None of the 819 subsequently returned to vote. The net result is that in a
limited number of constituencies, at one election, the number of people unable
to vote for lack of photo ID was more than double the number of cases of
electoral fraud in the whole of 2017, and more than 270 times the number of
instances of personation in that year.
It's not compulsory to take a dog to a Polling Station... |
On the face of it, those numbers suggest that requiring
voters to produce photo ID - especially when so many people have none - is
deeply undemocratic since the risk of fraud is so greatly outweighed by the
risk of disenfranchisement. To mitigate that risk, however there are proposals
that anyone lacking photographic ID would be able to apply for a free document
proving their identity. This is already the case in Northern Ireland, where
along with the usual form of photo ID that can be used - passport, driving
licence, bus or rail pass, among others - the local Electoral Office issues an
electoral identity card, which serves the dual purpose of authenticating voters
and providing proof of age when the holder wishes to buy age restricted
products such as alcohol and tobacco. This scheme was introduced in 2002 and
has improved public confidence in the electoral process and reduced instances
of suspected electoral fraud. The number of registered voters in Northern
Ireland declined in 2002, with the number of voters turned away because someone
had already voted in their name, and of people voting under more than one name both
falling. This certainly suggests that requiring photo ID reduces risk of fraud,
but that may only be because the instances of fraud were higher in Northern
Ireland than those on the mainland in the first place.
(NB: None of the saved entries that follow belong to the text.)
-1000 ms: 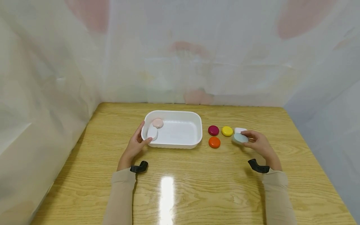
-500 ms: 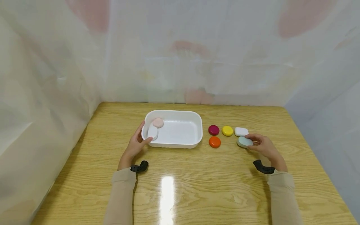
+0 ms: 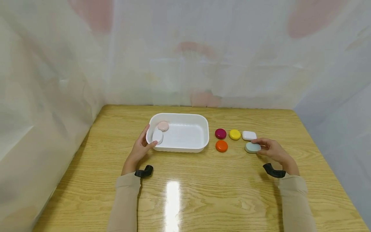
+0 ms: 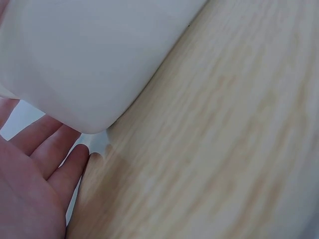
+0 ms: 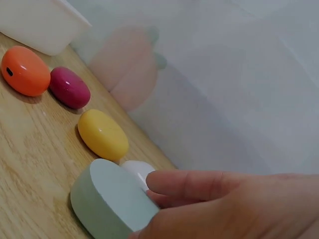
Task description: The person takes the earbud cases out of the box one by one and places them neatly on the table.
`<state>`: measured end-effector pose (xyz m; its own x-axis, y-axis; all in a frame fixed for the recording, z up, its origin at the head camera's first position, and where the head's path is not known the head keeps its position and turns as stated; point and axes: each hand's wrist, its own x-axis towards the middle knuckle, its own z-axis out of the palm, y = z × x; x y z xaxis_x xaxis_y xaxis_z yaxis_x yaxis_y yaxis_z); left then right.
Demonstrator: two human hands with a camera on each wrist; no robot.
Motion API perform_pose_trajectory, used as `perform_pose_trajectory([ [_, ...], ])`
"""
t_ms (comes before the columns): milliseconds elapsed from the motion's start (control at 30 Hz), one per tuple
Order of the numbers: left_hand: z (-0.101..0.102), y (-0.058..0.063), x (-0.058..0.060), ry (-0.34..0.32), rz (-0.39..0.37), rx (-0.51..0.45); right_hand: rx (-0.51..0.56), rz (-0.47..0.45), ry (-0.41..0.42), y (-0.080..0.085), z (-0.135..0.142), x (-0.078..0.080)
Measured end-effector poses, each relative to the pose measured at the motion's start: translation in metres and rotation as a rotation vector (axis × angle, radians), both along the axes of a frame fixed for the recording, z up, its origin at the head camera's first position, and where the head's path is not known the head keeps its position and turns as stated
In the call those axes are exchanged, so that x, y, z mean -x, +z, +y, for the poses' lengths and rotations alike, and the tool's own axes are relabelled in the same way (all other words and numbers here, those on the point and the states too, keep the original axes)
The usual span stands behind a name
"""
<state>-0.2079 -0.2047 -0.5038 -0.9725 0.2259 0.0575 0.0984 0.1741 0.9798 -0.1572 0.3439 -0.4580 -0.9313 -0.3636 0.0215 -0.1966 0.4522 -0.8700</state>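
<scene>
My left hand [image 3: 140, 149] grips the left end of a white plastic tub [image 3: 200, 149], its thumb over the front rim and its fingers on the outer wall. Inside the tub, at that end, lie a pale pink round case [image 3: 163, 126] and a white rounded case [image 3: 157, 137]. On the right, a pale green oval case [image 3: 252, 148] rests flat on the table, pinched at its right side between the thumb and fingers of my right hand [image 3: 272, 150]. Just behind it is a white rounded-rectangle case [image 3: 249, 135], partly hidden by fingers in the right wrist view.
Between tub and right hand lie a dark magenta round case [image 3: 221, 133], a yellow one [image 3: 234, 134] and an orange one [image 3: 221, 146], which shows a small dark port in the right wrist view. A printed curtain [image 3: 185, 77] borders the wooden table [image 3: 214, 190].
My right hand has moved right and slightly toward me with the green case, which went from tilted to flat on the table. The white case behind is now uncovered. The left hand stays put.
</scene>
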Motion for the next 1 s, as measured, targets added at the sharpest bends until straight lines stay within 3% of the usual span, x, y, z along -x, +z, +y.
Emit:
perform_pose_trajectory([
  [200, -0.001, -0.001, 0.0, 0.0, -0.003, 0.007, -0.015, 0.023, 0.0, 0.005, -0.003, -0.001],
  [433, -0.001, -0.001, -0.001, 0.003, -0.014, 0.012, -0.145, 0.073, -0.1, 0.024, -0.017, -0.001],
  [567, 0.0, 0.001, -0.001, -0.001, -0.019, -0.005, -0.181, 0.057, -0.142, 0.034, -0.028, 0.001],
  [800, 0.0, 0.001, -0.001, 0.001, -0.028, -0.012, -0.137, 0.055, -0.18, 0.046, -0.05, 0.007],
  [1000, 0.0, 0.002, -0.001, -0.004, -0.024, -0.018, -0.089, 0.078, -0.136, 0.048, -0.075, 0.016],
])
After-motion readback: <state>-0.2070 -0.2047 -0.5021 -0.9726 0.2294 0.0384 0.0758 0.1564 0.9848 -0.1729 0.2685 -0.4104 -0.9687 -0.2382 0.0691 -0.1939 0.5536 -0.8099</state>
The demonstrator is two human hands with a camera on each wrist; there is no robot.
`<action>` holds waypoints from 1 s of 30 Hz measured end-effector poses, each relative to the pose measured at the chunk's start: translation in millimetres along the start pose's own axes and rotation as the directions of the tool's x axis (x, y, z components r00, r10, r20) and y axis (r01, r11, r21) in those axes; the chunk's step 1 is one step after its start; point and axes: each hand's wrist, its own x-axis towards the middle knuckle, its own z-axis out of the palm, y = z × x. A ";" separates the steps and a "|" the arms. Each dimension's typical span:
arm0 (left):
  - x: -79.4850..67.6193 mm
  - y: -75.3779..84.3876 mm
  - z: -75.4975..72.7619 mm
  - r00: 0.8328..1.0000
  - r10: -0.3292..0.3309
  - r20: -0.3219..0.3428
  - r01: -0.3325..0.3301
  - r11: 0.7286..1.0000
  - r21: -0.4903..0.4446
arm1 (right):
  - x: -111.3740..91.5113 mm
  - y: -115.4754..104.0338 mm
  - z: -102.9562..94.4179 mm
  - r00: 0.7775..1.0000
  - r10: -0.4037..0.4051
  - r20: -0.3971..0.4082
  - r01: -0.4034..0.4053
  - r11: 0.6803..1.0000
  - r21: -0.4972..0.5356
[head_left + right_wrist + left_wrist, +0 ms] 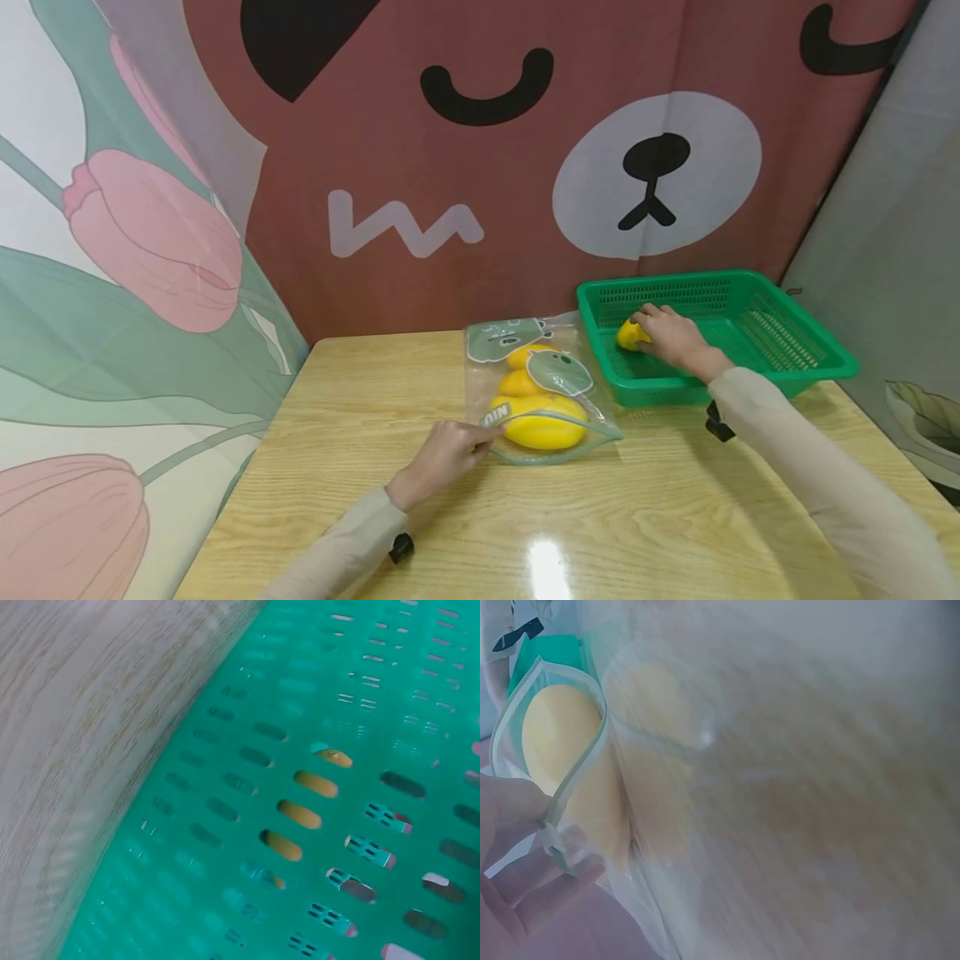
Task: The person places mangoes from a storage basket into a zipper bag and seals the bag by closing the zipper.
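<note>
From my end, the head view shows a tulip-print curtain (pixel 150 242) farthest left of the green basket (pixel 660 392). Next comes the left hand (pixel 444 457), left of the basket and nearer to me than it, pinching the rim of a clear zip bag (pixel 504 342). That bag lies on the wooden table (pixel 360 433), just beside the basket's left side, its mouth facing me. Inside I make out a large yellow piece (pixel 546 432) by the mouth and smaller yellow shapes (pixel 520 383) behind it; how many pieces there are, I can't tell.

My left wrist feed adds what the head view hides: thumb and fingers sit on either side of the rim, and the mouth gapes in a loop around the pale yellow end, the basket showing beyond.

In the basket, toward its left end, the right hand (pixel 672 337) grips another yellow piece (pixel 630 336), fingers curled over it. I can't tell whether it touches the basket floor. My right wrist feed catches the basket's slotted outer wall (pixel 187 862) instead, with yellow showing through a few slots (pixel 257 756); the grip itself I read only from the head view.
</note>
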 end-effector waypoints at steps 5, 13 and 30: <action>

Compulsory - or even voluntary - identity cards are
something that, in general, the British public views with some suspicion. The
Identity Cards Act of 2006 proposed a national identity card that would serve
as a personal identification document and European Union travel document. There
were objections on the grounds of cost, effectiveness, and data protection.
Given the amount of data that would have been harvested and subsequently stored
in the associated National Identity Register (NIR), and especially in view of
successive government's track record on major IT projects, these concerns were
probably well-founded. The scheme died a slow death and the Identity Cards Act
was repealed in 2010 and the NIR database destroyed.
While photo ID may not be compulsory in the UK (yet), life
without it can be inconvenient at best. If you want to rent a flat, apply for a
job, open a bank account, or take a domestic flight, you'll need photo ID, and
apart from buying an alcoholic drink, many pubs and most clubs now want photo
ID just to get through the door. And, if
like me, you want to go to the BBC to see a radio show recorded, you'll need
photo ID for that too.
In England and Wales, 76% of the population hold a passport. |
If - and it's a big if, given the fact that we currently
have a minority Government and a General Election within the coming months is
quite probable - legislation passes to require voter ID, I would seriously hope
that all of the 3.5 million people lacking such ID apply immediately for
whatever state-issued ID the Government proposes, and for two reasons. Firstly
- and obviously - to prevent those people from being disenfranchised, and thereby
allay fears of any future election being 'rigged' (beyond the not unreasonable
concern that campaign methods might be achieving that outcome anyway, although
that is a whole different bouilloire de
poisson), and secondly to watch the carnage as an under-prepared government
department using an inadequate IT system goes into complete meltdown trying to
cope with a tsunami of applications.